Performance metrics provide insight about how users experience your application. You set the target thresholds, then identify how your application is performing. For example, you can track metrics such as Latency and Throughput in Discover or Performance. By identifying useful thresholds by which to measure your application, you have a quantifiable measure of your application’s health and can more easily identify when errors occur or if performance issues are emerging.
Apdex is an industry-standard metric used to track and measure user satisfaction based on response times in your application. The Apdex score provides the ratio of satisfactory, tolerable, and frustrated requests in a specific transaction or endpoint. This metric provides a standard for you to compare transaction performance, understand which ones may require additional optimization or investigation, and set targets or goals for performance.
- Below are the components of Apdex and its formula:
- T: Threshold for the target response time.
- Satisfactory: Users are satisfied using the app when their page load times are less than or equal to T.
- Tolerable: Users consider the app tolerable to use when their page load times are between T and 4T.
- Frustrated: Users are frustrated with the app when their page load times are greater than T.
- Apdex: (Number of Satisfactory Requests + (Number of Tolerable Requests/2)) / (Number of Total Requests)
The P75 Threshold indicates that 25% of transaction durations are greater than the threshold. For example, if the P75 threshold is set to 10 milliseconds, then 25% of transactions exceeded that threshold, taking longer than 10 milliseconds.
The P95 Threshold indicates that 5% of transaction durations are greater than the threshold. For example, if the P95 threshold is 50 milliseconds, then 5% of transactions exceeded that threshold, taking longer than 50 milliseconds.
The P99 Threshold indicates that 1% of transaction durations are greater than the threshold. For example, if the P99 threshold is 5 seconds, then 1% of transactions exceeded that threshold, taking longer than 5 seconds.
Throughput (Total, TPM, TPS)
Throughput indicates the number of transactions over a given time range (Total), average transactions per minute (TPM), or average transactions per second (TPS).
User Misery is a user-weighted performance metric to assess the relative magnitude of your application performance. While you can examine the ratio of various response time threshold levels with Apdex, User Misery counts the number of unique users who were frustrated based on the specified response time threshold. User Misery highlights transactions that have the highest impact on users.
Average Transaction Duration indicates the average response time for all occurrences of a given transaction.
The following functions aggregate transaction durations:
- various percentiles (by default, the pre-built Transactions query shows the 75th and 95th percentiles, but there are many other options, including a custom percentile)
One use case for tracking these statistics is to help you identify transactions that are slower than your organization’s target Service Level Agreements (SLAs).

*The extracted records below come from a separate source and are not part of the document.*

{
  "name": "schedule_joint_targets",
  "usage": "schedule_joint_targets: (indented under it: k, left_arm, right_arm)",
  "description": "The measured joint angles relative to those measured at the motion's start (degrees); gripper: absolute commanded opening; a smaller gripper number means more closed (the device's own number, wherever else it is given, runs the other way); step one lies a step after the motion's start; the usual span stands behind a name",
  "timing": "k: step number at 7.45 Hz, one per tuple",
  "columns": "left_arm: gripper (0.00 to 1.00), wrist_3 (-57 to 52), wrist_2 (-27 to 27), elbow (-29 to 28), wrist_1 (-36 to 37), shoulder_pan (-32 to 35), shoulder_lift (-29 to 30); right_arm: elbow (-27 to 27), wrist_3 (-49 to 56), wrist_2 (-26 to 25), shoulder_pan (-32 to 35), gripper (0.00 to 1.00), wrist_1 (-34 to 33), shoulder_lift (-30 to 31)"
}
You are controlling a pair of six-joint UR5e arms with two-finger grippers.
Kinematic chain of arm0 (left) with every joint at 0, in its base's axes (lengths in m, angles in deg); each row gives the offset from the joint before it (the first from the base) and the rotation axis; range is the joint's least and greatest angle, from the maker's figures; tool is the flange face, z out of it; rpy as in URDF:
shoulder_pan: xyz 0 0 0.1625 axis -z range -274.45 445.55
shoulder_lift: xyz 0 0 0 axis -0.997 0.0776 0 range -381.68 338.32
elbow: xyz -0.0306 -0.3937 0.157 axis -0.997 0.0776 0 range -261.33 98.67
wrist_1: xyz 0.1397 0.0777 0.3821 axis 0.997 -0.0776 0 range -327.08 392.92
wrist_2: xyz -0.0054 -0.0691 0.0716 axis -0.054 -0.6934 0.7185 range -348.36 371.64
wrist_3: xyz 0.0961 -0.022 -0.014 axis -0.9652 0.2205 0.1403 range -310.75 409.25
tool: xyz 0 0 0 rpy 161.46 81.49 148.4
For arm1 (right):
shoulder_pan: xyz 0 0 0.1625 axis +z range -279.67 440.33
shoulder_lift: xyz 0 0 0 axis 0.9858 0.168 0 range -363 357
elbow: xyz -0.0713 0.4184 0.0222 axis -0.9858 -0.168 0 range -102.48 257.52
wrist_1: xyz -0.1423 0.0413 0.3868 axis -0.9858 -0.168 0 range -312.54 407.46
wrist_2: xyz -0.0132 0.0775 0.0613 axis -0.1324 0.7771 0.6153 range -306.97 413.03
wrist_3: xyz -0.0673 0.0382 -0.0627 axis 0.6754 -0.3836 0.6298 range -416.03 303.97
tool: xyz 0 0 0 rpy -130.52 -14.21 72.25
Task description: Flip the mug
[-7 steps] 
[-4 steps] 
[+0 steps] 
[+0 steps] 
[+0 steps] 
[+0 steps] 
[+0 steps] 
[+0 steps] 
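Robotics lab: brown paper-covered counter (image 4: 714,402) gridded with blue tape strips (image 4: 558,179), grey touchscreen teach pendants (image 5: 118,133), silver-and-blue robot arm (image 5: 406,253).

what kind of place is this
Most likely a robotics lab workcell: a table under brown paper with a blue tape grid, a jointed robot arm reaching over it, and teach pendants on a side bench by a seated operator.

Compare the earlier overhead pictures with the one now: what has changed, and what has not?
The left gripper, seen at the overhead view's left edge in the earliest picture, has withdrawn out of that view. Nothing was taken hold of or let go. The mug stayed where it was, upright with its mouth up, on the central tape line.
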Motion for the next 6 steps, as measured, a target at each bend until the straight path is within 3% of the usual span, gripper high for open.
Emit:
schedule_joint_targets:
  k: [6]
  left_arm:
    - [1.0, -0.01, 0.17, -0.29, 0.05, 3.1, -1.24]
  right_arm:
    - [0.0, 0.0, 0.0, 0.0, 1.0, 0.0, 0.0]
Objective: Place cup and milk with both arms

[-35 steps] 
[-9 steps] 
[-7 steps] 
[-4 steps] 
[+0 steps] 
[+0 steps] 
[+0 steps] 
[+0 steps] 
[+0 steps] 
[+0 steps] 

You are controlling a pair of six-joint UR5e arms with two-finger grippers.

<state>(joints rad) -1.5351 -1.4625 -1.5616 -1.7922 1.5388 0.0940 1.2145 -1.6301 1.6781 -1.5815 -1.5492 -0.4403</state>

A word of caution when looking at averages and percentiles: In most cases, you’ll want to set up tracing so that only a fraction of possible traces are actually sent to Sentry, to avoid overwhelming your system. Further, you may want to filter your transaction data by date or other factors, or you may be tracing a relatively uncommon operation. For all of these reasons, you may end up with average and percentile data that is directionally correct, but not accurate. (To use the most extreme case as an example, if only a single transaction matches your filters, you can still compute an “average” duration, even though that’s clearly not what is usually meant by “average.”)
The problem of small sample size (and the resulting inability to be usefully accurate) will happen more often for some metrics than others, and sample size will also vary by row. For example, it takes less data to calculate a meaningful average than it does to calculate an equally meaningful 95th percentile. Further, a row representing requests to
/settings/my-awesome-org/ will likely contain many times as many transactions as one representing requests to
The following functions aggregate transaction counts and the rate at which transactions are recorded:
- count unique values (for a given field)
- average requests (transactions) per second
- average requests (transactions) per minute
Each of these functions is calculated with respect to the collection of transactions within the given row, which means the numbers will change as you filter your data or change the time window. Also, if you have set up your SDK to sample your data, remember that only the transactions that are sent to Sentry are counted. So if a row containing transactions representing requests to a given endpoint is calculated to be receiving 5 requests per second, and you’ve got a 25% sampling rate enabled, in reality you’re getting approximately 20 requests to that endpoint each second. (20 because you’re collecting 25% - or 1/4 - of your data, so your real volume is 4 times what you’re seeing in Sentry.)